Madame Durut. — Va-t’en voir s’ils viennent !…

La Marquise. — Durut, Durut, tu te gâtes ; tu n’es plus une bonne aristocrate comme cet hiver !

Madame Durut. — Voilà précisément le mot de tous ceux à qui la tête tourne. Dès qu’on ne croit pas à leurs nouvelles, qui ressemblent fort aux Mille et une Nuits, on n’est pas bon à jeter aux chiens. Et qui me fait donc vivre, moi, si ce n’est la chère aristocratie ? La fichue nation nous apporte-t-elle un écu ? Est-ce ici que les infâmes jacobins dépensent l’argent qu’ils puisent à pleins sacs dans les coffres publics ? Non, tout cela s’éparpille en petits écus parmi les culs crottés et les sans-culottes.

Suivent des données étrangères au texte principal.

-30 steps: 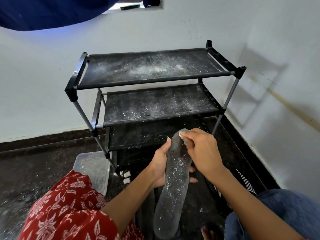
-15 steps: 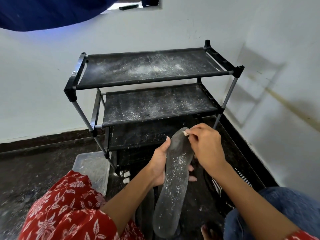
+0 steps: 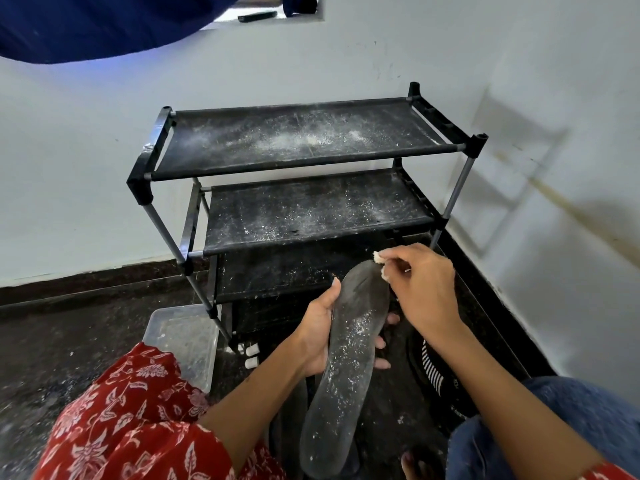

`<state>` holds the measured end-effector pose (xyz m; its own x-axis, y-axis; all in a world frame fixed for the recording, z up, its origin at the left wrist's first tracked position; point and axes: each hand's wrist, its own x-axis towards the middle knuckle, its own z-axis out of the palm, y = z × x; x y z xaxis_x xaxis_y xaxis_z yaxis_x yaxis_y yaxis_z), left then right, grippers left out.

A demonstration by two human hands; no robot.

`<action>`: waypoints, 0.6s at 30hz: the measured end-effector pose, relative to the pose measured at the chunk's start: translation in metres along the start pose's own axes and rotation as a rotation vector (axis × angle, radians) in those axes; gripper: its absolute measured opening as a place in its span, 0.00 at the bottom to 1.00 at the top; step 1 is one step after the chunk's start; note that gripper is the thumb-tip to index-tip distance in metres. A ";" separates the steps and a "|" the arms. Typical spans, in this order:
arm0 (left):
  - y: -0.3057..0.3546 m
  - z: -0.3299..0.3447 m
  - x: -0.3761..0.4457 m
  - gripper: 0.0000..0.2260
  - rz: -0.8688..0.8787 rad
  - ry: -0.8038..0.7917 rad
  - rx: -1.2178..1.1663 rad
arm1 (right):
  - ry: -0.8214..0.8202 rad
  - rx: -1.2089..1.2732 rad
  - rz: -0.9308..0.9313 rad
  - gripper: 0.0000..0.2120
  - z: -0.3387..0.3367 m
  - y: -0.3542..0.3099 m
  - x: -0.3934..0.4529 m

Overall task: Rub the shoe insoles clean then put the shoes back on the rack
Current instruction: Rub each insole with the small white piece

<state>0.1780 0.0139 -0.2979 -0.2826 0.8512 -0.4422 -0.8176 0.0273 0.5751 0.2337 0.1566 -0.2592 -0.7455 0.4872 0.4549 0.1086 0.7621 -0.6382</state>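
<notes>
Dusty black fabric rack (image 3: pixel 304 147); powder-flecked grey insole (image 3: pixel 349 358) in left hand (image 3: pixel 317 336).

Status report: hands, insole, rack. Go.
Left hand grips insole, powder still on it. Right hand pinches white wad at insole's tip. Rack dusty, no shoes on the shelves in view.

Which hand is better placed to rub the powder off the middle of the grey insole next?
The right hand. It pinches a small white wad at the tip of the long grey insole, while the left hand grips the insole from below to hold it.
</notes>
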 end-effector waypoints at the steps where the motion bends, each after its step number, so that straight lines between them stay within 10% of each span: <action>1: 0.000 0.001 0.000 0.34 0.000 0.002 -0.003 | -0.029 0.027 -0.027 0.09 0.001 -0.003 -0.002; 18: 0.005 -0.004 0.002 0.30 0.114 0.152 -0.036 | -0.261 -0.047 -0.216 0.08 0.024 -0.024 -0.026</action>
<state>0.1712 0.0137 -0.2982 -0.4445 0.7588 -0.4760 -0.7927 -0.0857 0.6035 0.2352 0.1156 -0.2708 -0.8972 0.1911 0.3981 -0.0447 0.8576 -0.5124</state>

Je suis, et m’en pique, aristocrate à pendre ; mais je n’ai pas mis mes bésicles à l’envers, et je vois que de longtemps… nous ne verrons rien. La politique n’est pas de ma partie ; je consens pourtant qu’il n’y ait plus de vits[1] pour moi sur la terre ; si la contre-

  1. À ce serment sacré, on reconnaît que madame Durut était inspirée : il n’est pas étonnant qu’elle ait prophétisé.